“Sometimes you can’t make an omelette without breaking a few eggs, executing the hens who laid them on trumped up charges and setting the most rebellious henhouse on fire as an example to the others.”
– Dread Empress Maleficent II
Behind me the Fifteenth formed into a battering ram.
Cohorts repositioned smoothly as Juniper’s orders were relayed, forming a long broad column with myself and the Gallowborne at the head of it. The Procerans and the devils still suffered the occasional shot from Pickler’s engines but the mercenaries had largely been allowed to flee. I’d had a hard conversation on the subject with the Hellhound mere moments ago – she’d been of the opinion that Nauk’s kabili should sweep through them so we’d have fewer to fight inside the walls, where my legion would be constrained by the size of the streets.
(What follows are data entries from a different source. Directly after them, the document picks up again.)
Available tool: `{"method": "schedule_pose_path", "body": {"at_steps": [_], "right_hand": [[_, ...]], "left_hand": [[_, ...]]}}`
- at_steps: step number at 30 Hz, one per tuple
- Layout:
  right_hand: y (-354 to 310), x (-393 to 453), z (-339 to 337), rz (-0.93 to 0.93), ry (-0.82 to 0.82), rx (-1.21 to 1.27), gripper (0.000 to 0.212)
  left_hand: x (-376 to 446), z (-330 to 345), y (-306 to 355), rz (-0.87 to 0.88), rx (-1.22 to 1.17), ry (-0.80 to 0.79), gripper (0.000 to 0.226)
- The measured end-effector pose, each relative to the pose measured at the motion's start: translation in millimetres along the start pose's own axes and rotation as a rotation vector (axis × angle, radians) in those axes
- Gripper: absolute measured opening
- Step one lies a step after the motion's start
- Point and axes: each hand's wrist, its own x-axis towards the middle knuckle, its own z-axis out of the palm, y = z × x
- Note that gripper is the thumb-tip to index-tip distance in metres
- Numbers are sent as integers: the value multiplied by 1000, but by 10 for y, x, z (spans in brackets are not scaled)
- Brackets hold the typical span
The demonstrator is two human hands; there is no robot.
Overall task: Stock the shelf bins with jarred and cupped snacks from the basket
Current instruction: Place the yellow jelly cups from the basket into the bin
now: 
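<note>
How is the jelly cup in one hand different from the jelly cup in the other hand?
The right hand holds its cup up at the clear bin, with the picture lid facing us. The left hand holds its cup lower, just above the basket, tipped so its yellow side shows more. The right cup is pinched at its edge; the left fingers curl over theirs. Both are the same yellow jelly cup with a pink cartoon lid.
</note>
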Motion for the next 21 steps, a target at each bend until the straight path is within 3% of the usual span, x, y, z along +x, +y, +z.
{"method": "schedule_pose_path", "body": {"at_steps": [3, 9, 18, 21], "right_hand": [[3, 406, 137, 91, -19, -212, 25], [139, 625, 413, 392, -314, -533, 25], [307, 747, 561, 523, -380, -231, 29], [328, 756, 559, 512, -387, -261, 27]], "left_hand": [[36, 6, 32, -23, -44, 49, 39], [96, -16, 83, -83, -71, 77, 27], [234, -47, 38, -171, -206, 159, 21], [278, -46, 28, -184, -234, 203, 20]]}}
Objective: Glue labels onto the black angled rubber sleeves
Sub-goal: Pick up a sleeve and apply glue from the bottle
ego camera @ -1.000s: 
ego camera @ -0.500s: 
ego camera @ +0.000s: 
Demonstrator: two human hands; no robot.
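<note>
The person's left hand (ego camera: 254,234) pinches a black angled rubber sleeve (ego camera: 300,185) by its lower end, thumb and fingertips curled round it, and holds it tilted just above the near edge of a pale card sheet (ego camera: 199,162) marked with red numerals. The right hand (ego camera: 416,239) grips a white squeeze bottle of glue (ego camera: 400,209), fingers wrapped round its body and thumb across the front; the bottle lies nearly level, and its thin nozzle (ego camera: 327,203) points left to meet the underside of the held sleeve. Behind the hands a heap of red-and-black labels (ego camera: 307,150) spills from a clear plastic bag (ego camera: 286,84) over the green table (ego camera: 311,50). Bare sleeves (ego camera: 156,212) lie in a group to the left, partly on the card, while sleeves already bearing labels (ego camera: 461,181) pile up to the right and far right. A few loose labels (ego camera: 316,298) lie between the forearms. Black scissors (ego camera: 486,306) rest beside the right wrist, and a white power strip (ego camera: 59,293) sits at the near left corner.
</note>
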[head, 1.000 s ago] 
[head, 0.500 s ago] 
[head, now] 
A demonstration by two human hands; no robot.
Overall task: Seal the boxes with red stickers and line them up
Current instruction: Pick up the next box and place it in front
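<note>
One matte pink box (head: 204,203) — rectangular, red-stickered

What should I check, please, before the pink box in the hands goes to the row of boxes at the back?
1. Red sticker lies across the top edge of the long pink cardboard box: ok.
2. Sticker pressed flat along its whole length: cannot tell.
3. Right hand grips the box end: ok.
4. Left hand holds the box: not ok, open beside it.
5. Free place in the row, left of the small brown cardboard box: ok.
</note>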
She’d given in, though, when I’d pointed out one important fact: Heiress was after something inside the walls. She would not have burned so many bridges otherwise, resigned a commission handed to her by the Black Knight himself and summoned an godsdamned actual host of devils. This was no longer a siege, it was a race – and I’d need every soldier inside with me.
Since then, what felt like too long had passed. Barika’s execution had cooled my blood somewhat, but the fury had been replaced by restlessness. More than once I’d considered just taking the Gallowborne and going in without the rest of the Fifteenth, but it was just too much of a risk. The kind I couldn’t afford, not with heroes on the prowl and Heiress just one fig leaf away from open rebellion against the Tower. Masego was still hunched over his scrying trinket, eyeing the unfolding battle inside the walls.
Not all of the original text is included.